EXERCISE DETAILS — Up to and including the line that contains "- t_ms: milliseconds", return every line from the start of the data, unchanged.

INFORMATION PROVIDED —
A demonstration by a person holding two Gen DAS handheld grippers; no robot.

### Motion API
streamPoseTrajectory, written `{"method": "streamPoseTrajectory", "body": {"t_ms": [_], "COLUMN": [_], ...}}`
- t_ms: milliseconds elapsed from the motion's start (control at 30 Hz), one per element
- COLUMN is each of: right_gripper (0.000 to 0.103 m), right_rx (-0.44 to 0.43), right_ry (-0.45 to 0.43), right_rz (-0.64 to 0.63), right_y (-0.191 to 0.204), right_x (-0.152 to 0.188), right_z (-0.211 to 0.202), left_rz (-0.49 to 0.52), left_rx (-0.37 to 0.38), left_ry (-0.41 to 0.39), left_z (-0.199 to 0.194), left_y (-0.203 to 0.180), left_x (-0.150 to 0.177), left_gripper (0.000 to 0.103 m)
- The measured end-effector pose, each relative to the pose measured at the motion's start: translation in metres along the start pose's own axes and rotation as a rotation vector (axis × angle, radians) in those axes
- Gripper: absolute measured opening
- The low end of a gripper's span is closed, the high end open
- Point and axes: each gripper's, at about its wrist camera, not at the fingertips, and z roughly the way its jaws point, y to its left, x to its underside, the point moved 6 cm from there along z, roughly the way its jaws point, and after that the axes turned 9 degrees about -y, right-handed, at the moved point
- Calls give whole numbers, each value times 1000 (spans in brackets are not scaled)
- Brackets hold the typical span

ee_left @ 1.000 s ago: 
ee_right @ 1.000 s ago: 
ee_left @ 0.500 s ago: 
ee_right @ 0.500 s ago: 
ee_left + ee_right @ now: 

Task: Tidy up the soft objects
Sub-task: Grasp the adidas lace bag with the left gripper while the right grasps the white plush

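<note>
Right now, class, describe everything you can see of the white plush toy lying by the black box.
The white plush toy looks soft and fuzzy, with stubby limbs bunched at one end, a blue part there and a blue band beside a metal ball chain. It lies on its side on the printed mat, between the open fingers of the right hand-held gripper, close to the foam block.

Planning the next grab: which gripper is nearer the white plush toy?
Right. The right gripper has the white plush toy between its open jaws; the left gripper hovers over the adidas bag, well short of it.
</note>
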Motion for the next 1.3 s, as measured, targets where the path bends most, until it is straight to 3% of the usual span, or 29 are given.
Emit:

REPLY —
A demonstration by a person holding two Gen DAS handheld grippers; no robot.

### Motion API
streamPoseTrajectory, written `{"method": "streamPoseTrajectory", "body": {"t_ms": [_], "COLUMN": [_], ...}}`
- t_ms: milliseconds elapsed from the motion's start (control at 30 Hz), one per element

Nothing else is required to complete the output.